07:01 Without concerned citizen action
07:03 to uphold them close to home,
07:05 we shall look in vain
07:06 for progress in the larger world."
07:08 And I think of our own nation here.
07:10 You know, if our apathy says, "Well, okay, you know,
07:15 everybody has their rights, and, you know, why demand them,
07:18 you know, you are just a trouble maker
07:20 if you demand your rights."
07:22 I think that creates a problem that,
07:24 you know, when certain groups of people
07:27 and/or an individual is deprived
07:29 of their rights under the law, we should take notice.

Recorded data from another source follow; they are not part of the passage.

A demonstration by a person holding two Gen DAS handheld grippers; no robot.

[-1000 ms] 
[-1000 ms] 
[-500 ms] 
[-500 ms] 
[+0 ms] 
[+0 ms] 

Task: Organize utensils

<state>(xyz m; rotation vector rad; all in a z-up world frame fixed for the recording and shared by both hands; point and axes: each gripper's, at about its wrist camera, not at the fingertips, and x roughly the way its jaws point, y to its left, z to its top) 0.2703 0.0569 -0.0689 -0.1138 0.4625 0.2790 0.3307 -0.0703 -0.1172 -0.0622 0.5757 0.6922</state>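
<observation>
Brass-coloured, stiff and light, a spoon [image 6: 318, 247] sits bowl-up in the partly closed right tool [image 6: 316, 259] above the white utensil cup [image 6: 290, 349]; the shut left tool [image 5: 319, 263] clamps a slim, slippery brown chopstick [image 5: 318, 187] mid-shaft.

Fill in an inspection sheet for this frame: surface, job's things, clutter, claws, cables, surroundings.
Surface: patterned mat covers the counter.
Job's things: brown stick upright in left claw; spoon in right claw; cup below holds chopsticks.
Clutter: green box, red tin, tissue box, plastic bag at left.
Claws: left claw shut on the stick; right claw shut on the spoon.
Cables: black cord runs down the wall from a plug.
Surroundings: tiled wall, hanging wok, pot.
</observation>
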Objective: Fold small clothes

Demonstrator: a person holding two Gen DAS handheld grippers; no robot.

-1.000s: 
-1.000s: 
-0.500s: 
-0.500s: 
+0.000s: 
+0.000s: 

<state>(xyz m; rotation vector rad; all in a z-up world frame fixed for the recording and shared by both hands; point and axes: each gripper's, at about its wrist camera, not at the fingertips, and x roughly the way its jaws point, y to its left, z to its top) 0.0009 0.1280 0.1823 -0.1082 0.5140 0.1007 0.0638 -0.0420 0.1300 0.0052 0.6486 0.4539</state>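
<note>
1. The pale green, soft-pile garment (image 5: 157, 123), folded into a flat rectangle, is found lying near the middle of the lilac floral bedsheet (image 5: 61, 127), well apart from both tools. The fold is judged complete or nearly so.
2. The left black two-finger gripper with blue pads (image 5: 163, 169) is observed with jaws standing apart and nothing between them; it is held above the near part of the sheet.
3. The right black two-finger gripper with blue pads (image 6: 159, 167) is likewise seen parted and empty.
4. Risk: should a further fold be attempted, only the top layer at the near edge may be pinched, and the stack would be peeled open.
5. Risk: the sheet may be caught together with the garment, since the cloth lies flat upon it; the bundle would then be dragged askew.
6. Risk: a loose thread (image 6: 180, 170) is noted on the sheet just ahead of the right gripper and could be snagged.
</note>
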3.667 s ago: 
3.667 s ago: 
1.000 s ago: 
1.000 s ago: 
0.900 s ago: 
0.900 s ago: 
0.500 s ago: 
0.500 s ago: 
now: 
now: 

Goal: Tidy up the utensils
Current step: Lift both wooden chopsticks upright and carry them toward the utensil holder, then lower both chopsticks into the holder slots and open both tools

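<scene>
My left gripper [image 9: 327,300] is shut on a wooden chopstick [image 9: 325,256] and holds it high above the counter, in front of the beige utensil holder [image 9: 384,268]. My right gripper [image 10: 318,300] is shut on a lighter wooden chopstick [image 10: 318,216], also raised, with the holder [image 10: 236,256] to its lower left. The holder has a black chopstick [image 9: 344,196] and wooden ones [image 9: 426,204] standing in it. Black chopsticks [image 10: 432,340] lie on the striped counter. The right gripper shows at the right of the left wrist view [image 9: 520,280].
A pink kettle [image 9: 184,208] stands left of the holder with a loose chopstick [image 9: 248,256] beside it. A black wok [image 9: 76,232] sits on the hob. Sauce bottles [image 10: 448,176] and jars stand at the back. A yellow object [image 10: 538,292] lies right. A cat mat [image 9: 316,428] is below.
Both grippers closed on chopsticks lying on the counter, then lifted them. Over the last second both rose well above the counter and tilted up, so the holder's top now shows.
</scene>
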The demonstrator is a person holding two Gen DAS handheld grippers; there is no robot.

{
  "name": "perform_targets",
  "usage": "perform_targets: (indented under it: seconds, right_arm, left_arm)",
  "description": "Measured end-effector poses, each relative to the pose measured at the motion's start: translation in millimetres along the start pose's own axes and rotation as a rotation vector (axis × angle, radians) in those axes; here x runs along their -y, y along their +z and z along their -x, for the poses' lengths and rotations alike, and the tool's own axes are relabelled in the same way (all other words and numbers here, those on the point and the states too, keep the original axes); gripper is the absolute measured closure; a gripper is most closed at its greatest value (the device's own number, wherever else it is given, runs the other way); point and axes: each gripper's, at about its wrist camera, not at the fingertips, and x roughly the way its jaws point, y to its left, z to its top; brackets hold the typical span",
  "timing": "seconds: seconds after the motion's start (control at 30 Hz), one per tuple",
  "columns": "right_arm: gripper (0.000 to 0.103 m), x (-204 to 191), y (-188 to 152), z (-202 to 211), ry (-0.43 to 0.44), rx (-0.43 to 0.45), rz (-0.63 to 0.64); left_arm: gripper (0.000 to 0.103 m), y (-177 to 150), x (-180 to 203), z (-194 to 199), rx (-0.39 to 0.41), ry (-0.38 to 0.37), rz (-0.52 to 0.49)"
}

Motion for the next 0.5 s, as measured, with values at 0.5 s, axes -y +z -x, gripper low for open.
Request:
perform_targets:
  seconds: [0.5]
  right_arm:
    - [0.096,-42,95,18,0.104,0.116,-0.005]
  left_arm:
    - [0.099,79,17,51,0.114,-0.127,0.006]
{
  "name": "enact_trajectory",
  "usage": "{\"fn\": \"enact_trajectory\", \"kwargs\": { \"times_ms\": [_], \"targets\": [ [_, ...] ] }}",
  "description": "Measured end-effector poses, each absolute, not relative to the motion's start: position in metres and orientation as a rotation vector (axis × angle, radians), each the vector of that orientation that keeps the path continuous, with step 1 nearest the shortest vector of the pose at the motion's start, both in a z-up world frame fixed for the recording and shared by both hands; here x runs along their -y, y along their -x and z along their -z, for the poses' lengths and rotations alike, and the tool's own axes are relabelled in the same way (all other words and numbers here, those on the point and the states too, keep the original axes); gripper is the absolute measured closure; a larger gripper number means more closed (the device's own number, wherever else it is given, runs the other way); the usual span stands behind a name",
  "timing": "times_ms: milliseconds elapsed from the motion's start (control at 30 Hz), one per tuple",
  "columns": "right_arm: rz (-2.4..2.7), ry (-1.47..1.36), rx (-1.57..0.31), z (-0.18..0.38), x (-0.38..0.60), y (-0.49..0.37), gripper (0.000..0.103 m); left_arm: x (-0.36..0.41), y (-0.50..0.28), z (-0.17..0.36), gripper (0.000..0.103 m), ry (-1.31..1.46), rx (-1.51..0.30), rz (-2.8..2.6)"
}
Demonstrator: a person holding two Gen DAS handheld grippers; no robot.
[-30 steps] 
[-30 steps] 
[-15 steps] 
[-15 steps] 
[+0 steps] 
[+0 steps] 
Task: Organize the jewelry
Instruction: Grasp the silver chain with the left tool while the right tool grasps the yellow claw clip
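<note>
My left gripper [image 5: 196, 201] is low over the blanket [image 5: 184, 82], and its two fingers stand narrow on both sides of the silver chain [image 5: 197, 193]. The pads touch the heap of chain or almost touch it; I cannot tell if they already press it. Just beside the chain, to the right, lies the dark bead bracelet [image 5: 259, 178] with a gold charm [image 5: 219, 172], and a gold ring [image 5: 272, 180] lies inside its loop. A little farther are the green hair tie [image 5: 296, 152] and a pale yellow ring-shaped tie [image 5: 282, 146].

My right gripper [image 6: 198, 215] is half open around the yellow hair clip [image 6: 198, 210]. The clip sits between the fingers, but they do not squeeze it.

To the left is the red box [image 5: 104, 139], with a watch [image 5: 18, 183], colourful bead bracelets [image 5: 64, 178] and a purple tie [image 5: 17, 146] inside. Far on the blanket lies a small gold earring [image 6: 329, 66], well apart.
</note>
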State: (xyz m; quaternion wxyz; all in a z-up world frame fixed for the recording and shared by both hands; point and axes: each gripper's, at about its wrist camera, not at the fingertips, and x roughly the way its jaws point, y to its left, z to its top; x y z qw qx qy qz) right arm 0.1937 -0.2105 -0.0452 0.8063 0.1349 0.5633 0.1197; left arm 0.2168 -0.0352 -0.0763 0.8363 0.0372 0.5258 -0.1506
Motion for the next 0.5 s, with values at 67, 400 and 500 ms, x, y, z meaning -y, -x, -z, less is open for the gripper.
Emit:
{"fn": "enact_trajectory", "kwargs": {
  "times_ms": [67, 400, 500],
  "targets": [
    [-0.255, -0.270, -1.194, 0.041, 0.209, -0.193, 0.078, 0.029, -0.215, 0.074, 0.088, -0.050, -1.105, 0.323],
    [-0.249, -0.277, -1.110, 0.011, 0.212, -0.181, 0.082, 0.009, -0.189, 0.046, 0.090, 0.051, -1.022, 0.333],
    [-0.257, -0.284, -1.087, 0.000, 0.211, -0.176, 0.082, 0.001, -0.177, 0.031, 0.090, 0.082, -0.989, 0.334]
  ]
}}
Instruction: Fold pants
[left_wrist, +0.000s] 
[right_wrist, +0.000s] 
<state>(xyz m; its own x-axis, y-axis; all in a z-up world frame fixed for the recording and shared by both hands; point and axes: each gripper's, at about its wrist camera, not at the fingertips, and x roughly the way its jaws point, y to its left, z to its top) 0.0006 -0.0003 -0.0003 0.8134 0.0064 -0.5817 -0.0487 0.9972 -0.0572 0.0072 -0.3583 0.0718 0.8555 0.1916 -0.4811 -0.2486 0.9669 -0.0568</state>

07:33 Well, let me throw out
07:35 the real everyday example in the negative.
07:37 Seems to me, certain public statements
07:39 were made about Puerto Rico
07:42 after the relatively recent disaster
07:46 that reflects this sort of hierarchy of rights.
07:48 Oh, that these countries come
07:51 from a certain round circle.
07:55 Yeah.
07:56 No, but most people dismissed it
07:59 as just a political foul power
08:01 or bad public statement but underneath that lay exactly
08:04 what we are talking about here.
08:05 And I hadn't realized
08:07 that Eleanor Roosevelt wrote that way
08:10 because she is absolutely right.
08:11 You've got to see it immediate as a part of a society,
08:15 it's hard in the abstract.
08:17 And it connects with what
08:19 I've noticed on television.
08:23 What are some of the groups, "Save the Children"
08:25 or all these different types of things,
08:27 they will have ads where there is a single child, you know,
08:29 puss running down their eyes or whatever
08:31 and flies buzzing around, "Help this child."
08:33 People respond to that 'cause they can personalize it,
08:37 and that's fine, that's our human nature.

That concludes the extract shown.